India has moved away from the idealism of the past in its engagement with the global multilateral order
Harsh V. Pant
On August 1, India assumed the presidency of the United Nations security council for the month and promptly got to work on setting the agenda with a focus on three major areas: maritime security, peacekeeping and counter-terrorism. India began its eighth two-year term as a non-permanent member of the UNSC on January 1; this is its first presidency during its 2021-2022 tenure. New Delhi clearly wants to leave a significant imprint of its presidency, as was underlined by the Union external affairs minister, S. Jaishankar, when he said that India will always be “a voice of moderation, an advocate of dialogue and a proponent of international law”.
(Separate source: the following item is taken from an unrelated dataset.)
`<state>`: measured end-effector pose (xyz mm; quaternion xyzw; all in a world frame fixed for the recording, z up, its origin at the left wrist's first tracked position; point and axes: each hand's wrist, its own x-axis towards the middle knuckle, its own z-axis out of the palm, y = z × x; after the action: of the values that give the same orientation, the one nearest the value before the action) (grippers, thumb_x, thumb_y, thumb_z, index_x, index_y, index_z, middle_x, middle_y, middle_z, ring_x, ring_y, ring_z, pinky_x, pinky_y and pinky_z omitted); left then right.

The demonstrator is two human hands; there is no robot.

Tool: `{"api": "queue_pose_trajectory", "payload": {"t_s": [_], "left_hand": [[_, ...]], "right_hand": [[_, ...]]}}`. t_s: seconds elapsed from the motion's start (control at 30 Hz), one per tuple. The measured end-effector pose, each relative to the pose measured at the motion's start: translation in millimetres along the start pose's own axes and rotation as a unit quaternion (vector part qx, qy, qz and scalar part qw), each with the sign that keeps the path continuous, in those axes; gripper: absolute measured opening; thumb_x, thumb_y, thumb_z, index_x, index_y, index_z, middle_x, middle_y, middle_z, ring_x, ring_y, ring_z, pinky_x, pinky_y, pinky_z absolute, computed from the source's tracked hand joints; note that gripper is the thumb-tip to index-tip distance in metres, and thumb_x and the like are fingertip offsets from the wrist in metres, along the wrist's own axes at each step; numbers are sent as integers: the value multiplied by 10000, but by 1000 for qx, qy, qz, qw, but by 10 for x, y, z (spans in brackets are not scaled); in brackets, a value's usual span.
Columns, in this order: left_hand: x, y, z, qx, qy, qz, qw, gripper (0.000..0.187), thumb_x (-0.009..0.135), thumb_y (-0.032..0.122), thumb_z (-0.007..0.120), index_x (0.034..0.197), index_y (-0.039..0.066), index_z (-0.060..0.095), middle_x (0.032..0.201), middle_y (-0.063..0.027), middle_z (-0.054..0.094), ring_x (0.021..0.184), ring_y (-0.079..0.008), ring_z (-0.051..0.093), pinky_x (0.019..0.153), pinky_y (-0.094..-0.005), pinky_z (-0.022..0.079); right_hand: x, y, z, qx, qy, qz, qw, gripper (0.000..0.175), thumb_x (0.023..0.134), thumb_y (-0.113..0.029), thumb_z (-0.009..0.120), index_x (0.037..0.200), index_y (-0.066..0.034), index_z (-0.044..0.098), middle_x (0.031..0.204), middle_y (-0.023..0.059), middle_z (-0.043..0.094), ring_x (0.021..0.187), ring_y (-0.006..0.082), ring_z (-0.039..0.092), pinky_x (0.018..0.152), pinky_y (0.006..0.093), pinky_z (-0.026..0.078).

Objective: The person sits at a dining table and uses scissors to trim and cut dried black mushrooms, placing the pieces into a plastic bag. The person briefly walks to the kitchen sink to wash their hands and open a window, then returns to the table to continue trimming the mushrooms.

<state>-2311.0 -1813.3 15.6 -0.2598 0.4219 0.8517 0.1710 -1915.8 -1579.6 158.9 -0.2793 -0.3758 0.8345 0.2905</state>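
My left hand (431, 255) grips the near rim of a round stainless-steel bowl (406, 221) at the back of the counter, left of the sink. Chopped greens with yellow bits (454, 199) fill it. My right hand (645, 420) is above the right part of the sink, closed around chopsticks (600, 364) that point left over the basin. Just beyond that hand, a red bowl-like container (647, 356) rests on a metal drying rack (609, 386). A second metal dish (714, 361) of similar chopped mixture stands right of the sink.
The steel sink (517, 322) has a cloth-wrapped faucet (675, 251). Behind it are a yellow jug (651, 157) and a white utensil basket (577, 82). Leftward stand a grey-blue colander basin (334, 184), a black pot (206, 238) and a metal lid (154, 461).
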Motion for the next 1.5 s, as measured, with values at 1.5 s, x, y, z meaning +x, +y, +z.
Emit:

Narendra Modi became the first Indian prime minister to preside over a meeting of the UNSC last week when he chaired the open debate on ‘Enhancing Maritime Security: A case for international cooperation’ via video conference. This reflected a new desire on the part of New Delhi to lead from the front on global governance issues. The message that went out was one of the commitment of India’s top political leadership to sustain and support the nation’s foreign policy ambitions. It was way back in 1992 that the then Indian prime minister, P.V. Narasimha Rao, had attended a meeting of the UNSC. New Delhi seems determined to make the most of its two-year tenure in the UNSC. This was reflected in the comments of the foreign secretary, Harsh Vardhan Shringla, in the run-up to India’s presidency:
The open debate gave India an important opportunity to highlight its role in bringing the international community together on a topic that is important not only for global stability but also for Indian interests. Under Modi’s chairmanship, the UNSC adopted the first-ever outcome document on maritime security which emphasized the importance of safeguarding the legitimate uses of the oceans while affirming the need to embed it in international law as reflected in the 1982 United Nations Convention on the Law of the Sea. Modi outlined five principles to develop a “framework of mutual understanding and cooperation” on maritime security which included free maritime trade, a joint fight against maritime threats from natural disasters and non-State actors, the preservation of the maritime environment, the promotion of responsible maritime connectivity and the peaceful settlement of maritime disputes in accordance with international laws.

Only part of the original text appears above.